Places To Be – Nick Drake in London – 1

Battersea Church Road – National Rail: Clapham Junction

“… Saddle up, kick your feet
Ride the range of a London street
Travel to a local plane
Turn around and come back again …”

(“At the Chime of a City Clock” – Bryter Layter, 1970)

I met Nick Drake when I was 19.

He came by post one day in the form of a cassette tape, that plastic object that now belongs to prehistory but still remains a glorious icon for the people of my generation. Played in the stereo at home or inserted in the Walkman and brought everywhere, the cassette tape was much cushier than vinyl and had a great advantage compared to the first compact disks that were already circulating: you could make all the copies you wished and create your playlists. Basically it was a rough, analogue ancestor of Spotify. Almost all of the cassettes that used to fill my room were given to me by friends who received them, in turn, from who knows who.

And so, one day, the young Nicholas Rodney Drake, aka Nick, got into my house coming from Florence, from the stereo of my friend Martina. I had met her a few months before, strangely enough in London.

Since then, Nick Drake has never left my house, he’s been a constant presence and the soundtrack to many moments of my life. When I feel the need for authentic Beauty, the kind of Beauty which will save the world according to Dostoevskij, very often I choose to play one of the three albums he released while he was alive: Five Leaves Left, Bryter Layter and Pink Moon.

I’m not a music critic and now more than ever words would sound unnecessary. A good read to retrace the life and career of Nick Drake is an article published on the New Musical Express on February 8, 1975, more or less two months after his death at the age of 26.

Instead, I want to start describing my quest for the places in London where Nick Drake was photographed and I will carry on this subject in a future post.

A curious detail reveals how his life was distant from celebrity: despite investigations by many people in the archives of record companies and TV stations, it seems that there are no film clips of Nick (there’s a short video on YouTube showing a man filmed from behind, among the crowd of a festival, but it doesn’t appear trustworthy).
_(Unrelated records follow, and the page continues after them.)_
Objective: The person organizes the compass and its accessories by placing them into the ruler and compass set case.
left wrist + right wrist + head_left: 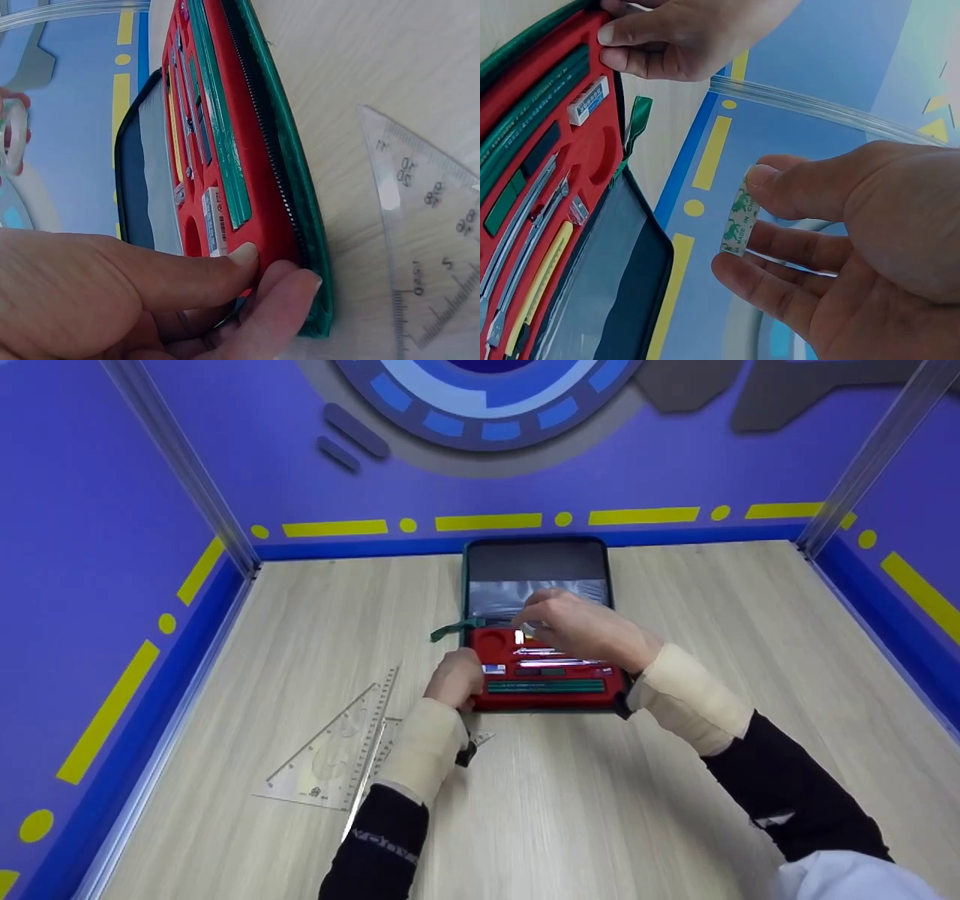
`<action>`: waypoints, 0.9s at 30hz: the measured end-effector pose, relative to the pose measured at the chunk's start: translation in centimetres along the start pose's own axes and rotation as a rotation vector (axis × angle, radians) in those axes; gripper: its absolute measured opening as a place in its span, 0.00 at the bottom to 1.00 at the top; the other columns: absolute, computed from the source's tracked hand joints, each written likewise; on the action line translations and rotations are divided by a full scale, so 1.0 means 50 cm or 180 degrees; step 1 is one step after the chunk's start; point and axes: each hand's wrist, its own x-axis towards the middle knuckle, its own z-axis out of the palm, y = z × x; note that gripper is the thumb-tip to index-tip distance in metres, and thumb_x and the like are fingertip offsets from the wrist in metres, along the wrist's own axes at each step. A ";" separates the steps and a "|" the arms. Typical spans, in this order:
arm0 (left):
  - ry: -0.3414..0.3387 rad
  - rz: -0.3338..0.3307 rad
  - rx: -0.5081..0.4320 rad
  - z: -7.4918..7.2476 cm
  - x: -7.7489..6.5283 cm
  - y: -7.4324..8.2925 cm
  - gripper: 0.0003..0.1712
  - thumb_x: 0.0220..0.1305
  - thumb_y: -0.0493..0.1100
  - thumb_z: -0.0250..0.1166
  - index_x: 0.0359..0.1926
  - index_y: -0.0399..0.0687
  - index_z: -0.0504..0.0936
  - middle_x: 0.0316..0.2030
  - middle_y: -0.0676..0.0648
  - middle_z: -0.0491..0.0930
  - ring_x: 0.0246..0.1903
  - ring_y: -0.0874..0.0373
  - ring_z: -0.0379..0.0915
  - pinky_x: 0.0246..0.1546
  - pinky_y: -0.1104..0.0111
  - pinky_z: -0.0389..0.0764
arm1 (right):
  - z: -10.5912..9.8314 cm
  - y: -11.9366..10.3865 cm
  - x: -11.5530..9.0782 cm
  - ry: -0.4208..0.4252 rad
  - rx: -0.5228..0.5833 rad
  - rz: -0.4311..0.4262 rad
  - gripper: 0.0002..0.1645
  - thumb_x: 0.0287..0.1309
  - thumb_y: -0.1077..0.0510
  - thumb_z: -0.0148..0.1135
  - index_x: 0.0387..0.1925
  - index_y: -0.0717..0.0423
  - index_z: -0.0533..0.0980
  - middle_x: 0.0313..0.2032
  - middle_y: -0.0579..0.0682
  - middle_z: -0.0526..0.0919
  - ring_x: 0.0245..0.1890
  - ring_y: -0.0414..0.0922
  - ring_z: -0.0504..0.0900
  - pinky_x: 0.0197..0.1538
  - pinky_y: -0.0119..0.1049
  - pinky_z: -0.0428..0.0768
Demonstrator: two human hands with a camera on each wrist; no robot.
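Observation:
A zip case lies open on the table, its red tray [551,703] towards me and its dark lid [536,558] raised at the back. My left hand [454,679] pinches the tray's near left corner between thumb and fingers. Above the tray, my right hand [585,630] holds a small roll of tape [739,217] with green print, thumb on one side and fingers on the other. Seated in the tray are green pencils [546,686], an eraser [589,100], a sharpener [578,211], a yellow cutter [540,289] and metal drawing tools. A round recess [604,154] beside the eraser holds nothing.
Clear set squares [322,757] and a straight ruler lie on the table to the left, partly under my left forearm. A green strap [454,628] sticks out from the case's left side. Blue panels [495,495] enclose the table at the back and sides.

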 end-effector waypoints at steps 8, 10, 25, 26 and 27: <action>-0.0018 -0.0032 -0.0024 -0.002 -0.001 0.001 0.06 0.64 0.25 0.63 0.33 0.36 0.78 0.29 0.41 0.76 0.18 0.53 0.71 0.15 0.69 0.73 | 0.007 0.011 0.030 -0.0077 0.0048 0.0215 0.19 0.68 0.64 0.67 0.59 0.57 0.82 0.56 0.58 0.83 0.56 0.55 0.83 0.57 0.48 0.83; -0.0017 -0.0055 -0.0078 -0.002 -0.001 0.001 0.05 0.64 0.26 0.63 0.33 0.36 0.78 0.30 0.41 0.76 0.18 0.53 0.71 0.16 0.69 0.75 | 0.010 0.015 0.039 -0.0110 0.0042 0.0270 0.19 0.68 0.63 0.68 0.59 0.58 0.82 0.56 0.58 0.83 0.56 0.55 0.83 0.58 0.48 0.83; -0.0064 -0.0062 -0.0222 -0.002 0.005 -0.005 0.14 0.62 0.23 0.61 0.23 0.39 0.75 0.23 0.42 0.76 0.15 0.54 0.71 0.12 0.69 0.73 | 0.075 0.047 0.097 -0.0189 0.0165 0.0303 0.19 0.65 0.65 0.69 0.57 0.60 0.82 0.56 0.59 0.83 0.54 0.54 0.82 0.59 0.48 0.82; -0.0061 -0.0064 -0.0260 -0.002 0.004 -0.006 0.14 0.61 0.22 0.61 0.22 0.39 0.75 0.23 0.42 0.76 0.14 0.54 0.70 0.12 0.68 0.72 | 0.080 0.049 0.100 -0.0218 0.0186 0.0337 0.19 0.66 0.65 0.68 0.58 0.60 0.82 0.57 0.59 0.82 0.55 0.54 0.82 0.59 0.48 0.82; -0.0064 -0.0069 -0.0298 -0.002 0.004 -0.007 0.15 0.61 0.22 0.60 0.21 0.39 0.74 0.23 0.42 0.76 0.14 0.54 0.70 0.12 0.68 0.72 | 0.086 0.051 0.104 -0.0241 0.0194 0.0353 0.19 0.67 0.64 0.68 0.59 0.60 0.81 0.57 0.59 0.82 0.55 0.54 0.81 0.59 0.48 0.82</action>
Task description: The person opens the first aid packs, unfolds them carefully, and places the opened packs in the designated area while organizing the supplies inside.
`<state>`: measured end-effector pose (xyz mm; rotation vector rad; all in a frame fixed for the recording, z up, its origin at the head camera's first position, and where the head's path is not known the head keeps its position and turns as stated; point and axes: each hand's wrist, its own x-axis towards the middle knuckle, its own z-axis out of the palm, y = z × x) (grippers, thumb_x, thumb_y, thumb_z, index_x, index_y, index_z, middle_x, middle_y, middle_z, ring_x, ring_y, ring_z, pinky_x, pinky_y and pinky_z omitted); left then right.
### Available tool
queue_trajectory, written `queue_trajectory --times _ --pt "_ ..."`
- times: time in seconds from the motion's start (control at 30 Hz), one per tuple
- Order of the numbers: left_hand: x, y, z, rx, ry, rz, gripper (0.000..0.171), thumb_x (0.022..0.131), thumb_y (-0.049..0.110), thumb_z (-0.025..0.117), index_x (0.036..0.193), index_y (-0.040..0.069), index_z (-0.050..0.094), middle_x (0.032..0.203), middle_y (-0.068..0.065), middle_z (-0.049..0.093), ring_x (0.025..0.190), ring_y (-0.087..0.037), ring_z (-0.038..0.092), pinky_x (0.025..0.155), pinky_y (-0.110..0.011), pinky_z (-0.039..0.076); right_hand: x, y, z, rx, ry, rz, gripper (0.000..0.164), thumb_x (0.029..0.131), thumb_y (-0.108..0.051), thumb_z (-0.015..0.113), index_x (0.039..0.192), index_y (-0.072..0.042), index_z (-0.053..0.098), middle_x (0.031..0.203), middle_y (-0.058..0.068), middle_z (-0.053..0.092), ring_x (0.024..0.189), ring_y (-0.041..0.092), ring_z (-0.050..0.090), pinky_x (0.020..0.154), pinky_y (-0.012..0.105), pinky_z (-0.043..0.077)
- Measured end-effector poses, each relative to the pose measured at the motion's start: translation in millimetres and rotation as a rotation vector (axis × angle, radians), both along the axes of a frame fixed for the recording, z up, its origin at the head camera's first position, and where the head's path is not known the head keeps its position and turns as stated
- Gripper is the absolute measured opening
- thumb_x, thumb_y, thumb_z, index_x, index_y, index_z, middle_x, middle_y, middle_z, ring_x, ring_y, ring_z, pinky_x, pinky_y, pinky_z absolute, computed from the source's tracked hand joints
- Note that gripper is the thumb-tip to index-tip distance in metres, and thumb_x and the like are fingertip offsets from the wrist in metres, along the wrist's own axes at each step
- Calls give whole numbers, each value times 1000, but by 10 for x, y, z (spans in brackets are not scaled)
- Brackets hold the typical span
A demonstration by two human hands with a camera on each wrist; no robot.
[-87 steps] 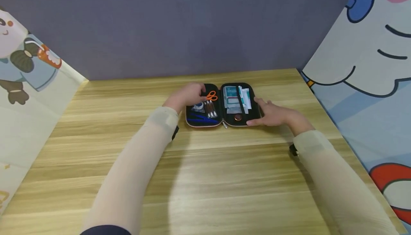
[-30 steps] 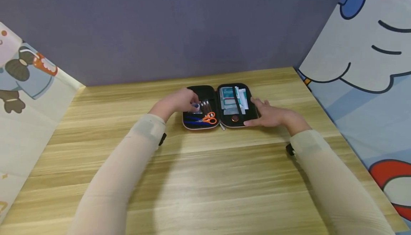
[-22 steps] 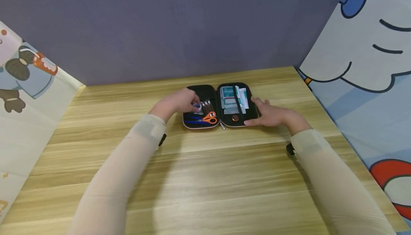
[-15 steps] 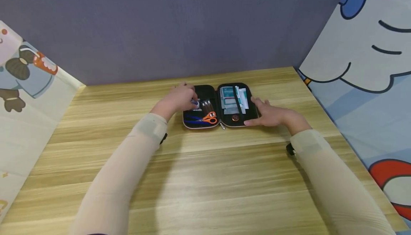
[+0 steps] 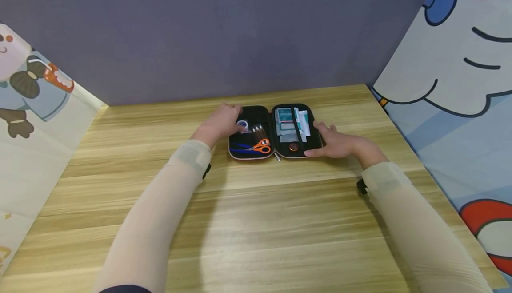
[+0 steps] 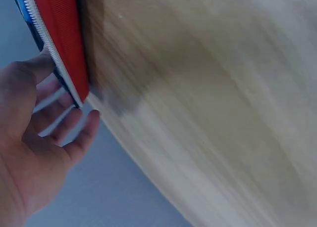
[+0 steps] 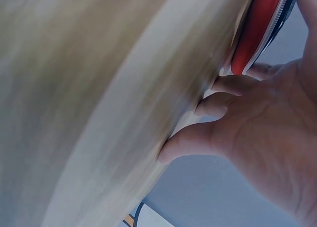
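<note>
A zip-up first-aid case, black inside, lies unfolded on the table. At the outer edge of its left half is my left hand, thumb over the zipped rim and the other fingers loosely bent beyond it. The thumb tip is by a small bagged roll of tape. Brown-tipped sticks, orange-handled scissors and a blue tool share that half. My right hand rests spread at the right half's outer edge. The right wrist view shows its fingertips on the table beside the red shell.
In the right half, a strap holds teal and white packets; a round copper-coloured item lies below. The zip pull hangs at the front. A grey panel stands behind the wooden table, with printed panels on both sides.
The scissors have gone from the left half's upper part to its front. My left hand has drawn back leftward from the tape roll, uncovering it. The right hand stays in place.
</note>
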<state>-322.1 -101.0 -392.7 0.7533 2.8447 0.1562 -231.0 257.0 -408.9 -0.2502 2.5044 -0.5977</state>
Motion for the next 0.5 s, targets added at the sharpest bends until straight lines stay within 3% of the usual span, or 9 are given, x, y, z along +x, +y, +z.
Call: queue_trajectory --times 0.2,0.5 --pt "-75 -23 -81 32 14 23 45 100 42 74 125 5 68 132 -15 69 129 -37 56 113 -50 48 6 8 17 -1 -4 -6 129 92 -71 69 171 -9 -11 177 27 -13 161 55 -17 127 76 4" --pt "-150 -30 -149 70 109 -20 33 104 37 70 107 4 65 114 -15 68 111 -35 58 100 -48 49 19 8 25 -4 -8 -4 129 92 -72 69 171 -9 -12 176 27 -14 160 55 -17 127 76 3"
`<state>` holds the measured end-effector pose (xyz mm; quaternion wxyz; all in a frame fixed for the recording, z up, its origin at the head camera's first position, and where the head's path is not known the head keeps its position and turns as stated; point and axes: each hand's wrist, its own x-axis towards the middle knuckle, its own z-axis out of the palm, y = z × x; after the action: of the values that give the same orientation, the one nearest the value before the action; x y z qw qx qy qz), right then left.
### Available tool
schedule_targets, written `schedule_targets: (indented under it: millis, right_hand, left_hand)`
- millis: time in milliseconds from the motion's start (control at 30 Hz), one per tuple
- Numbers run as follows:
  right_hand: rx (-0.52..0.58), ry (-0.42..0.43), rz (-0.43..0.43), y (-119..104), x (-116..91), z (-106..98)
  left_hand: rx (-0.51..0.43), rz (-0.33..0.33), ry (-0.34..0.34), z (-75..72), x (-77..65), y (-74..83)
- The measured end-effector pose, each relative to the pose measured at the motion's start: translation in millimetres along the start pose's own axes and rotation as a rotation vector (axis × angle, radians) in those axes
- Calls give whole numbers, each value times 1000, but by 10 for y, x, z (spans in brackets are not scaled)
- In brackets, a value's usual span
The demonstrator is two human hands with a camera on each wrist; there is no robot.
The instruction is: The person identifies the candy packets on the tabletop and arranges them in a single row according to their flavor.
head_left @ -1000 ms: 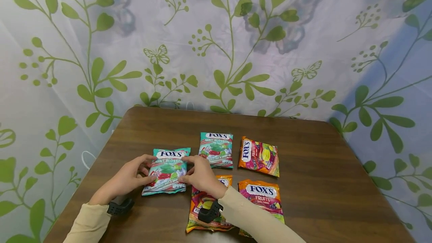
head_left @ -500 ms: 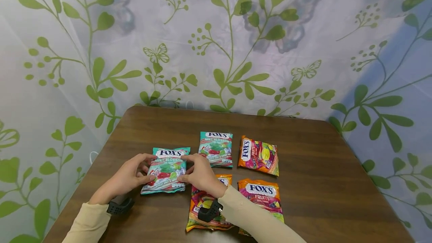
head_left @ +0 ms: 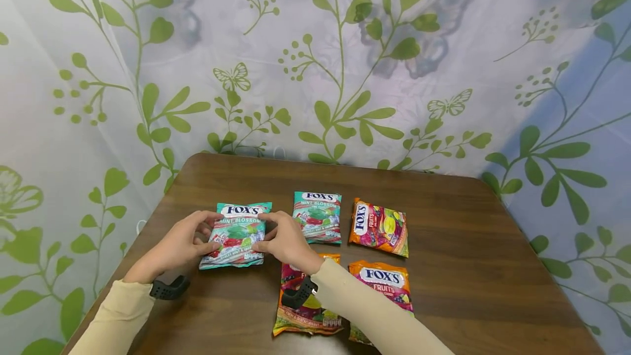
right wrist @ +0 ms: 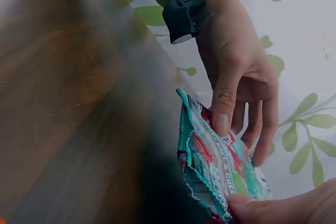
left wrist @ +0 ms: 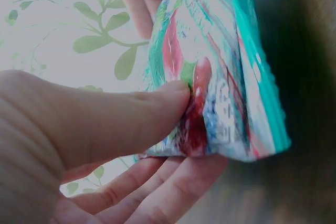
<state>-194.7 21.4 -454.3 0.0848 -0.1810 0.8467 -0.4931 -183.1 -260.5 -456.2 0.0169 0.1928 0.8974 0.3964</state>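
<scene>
A teal Fox's Mint Blossom candy bag [head_left: 238, 233] is held between both hands at the left of the table. My left hand [head_left: 178, 242] grips its left side; in the left wrist view the thumb [left wrist: 152, 111] presses on the printed front and the other fingers go behind it. My right hand [head_left: 288, 239] pinches the right side, with its thumb on the front. The bag's lower sealed edge shows teal in the right wrist view, where the left hand [right wrist: 239, 64] appears on the far side. Its back is hidden.
A second mint candy bag [head_left: 317, 217] lies just right of my right hand. Beside it is an orange fruit candy bag [head_left: 378, 227]. Two more fruit bags lie nearer, one [head_left: 308, 311] under the right wrist, another [head_left: 382, 284] partly behind the sleeve. A leaf-patterned curtain hangs behind the table [head_left: 458, 267].
Both hands have moved the held mint candy bag a little to the left and farther from the body. Their hold looks the same. The other bags stay in place.
</scene>
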Motion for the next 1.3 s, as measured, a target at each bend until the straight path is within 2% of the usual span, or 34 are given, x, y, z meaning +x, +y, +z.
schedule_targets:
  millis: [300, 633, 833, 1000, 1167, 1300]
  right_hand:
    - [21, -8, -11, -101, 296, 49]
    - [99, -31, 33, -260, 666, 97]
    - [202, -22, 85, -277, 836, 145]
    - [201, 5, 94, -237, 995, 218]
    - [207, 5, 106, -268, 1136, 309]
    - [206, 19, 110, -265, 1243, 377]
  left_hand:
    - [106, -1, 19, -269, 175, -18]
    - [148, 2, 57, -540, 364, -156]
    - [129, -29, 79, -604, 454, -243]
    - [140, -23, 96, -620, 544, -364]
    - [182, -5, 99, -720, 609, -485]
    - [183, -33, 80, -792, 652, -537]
On the contrary there are many photographs: the most precious ones are those taken by Keith Morris in three sessions (April 1969, June 1970 and November/December 1971), in three different moments of Nick Drake’s personal and artistic life.

The first album, Five Leaves Left, published in 1969, shows two pictures taken by Morris on the same day. The previous night his flat had been burgled and, instead of his trusty Nikon, he had to use an unfamiliar borrowed Pentax camera.

The photograph that was chosen for the cover of the album shows Nick standing by a window, inside a derelict house near Wimbledon Common. In the interviews granted before his death in 2005, the photographer couldn’t remember the exact location of the house, that was presumably demolished a few years later.

Anyway the photograph I prefer is the one on the back cover. We see Nick peacefully leaning against a brick wall, gazing on the right while a running man crosses the scene, out of focus. It’s an effective image, because it illustrates more than words Nick Drake’s spirit: an acute observer, detached from a world that is too fast for him. A similar picture will be taken the following year for the back cover of Bryter Layter: Nick seen from behind at the side of a motorway, with a car speeding in the night, out of focus as the man on the Five Leaves Left cover.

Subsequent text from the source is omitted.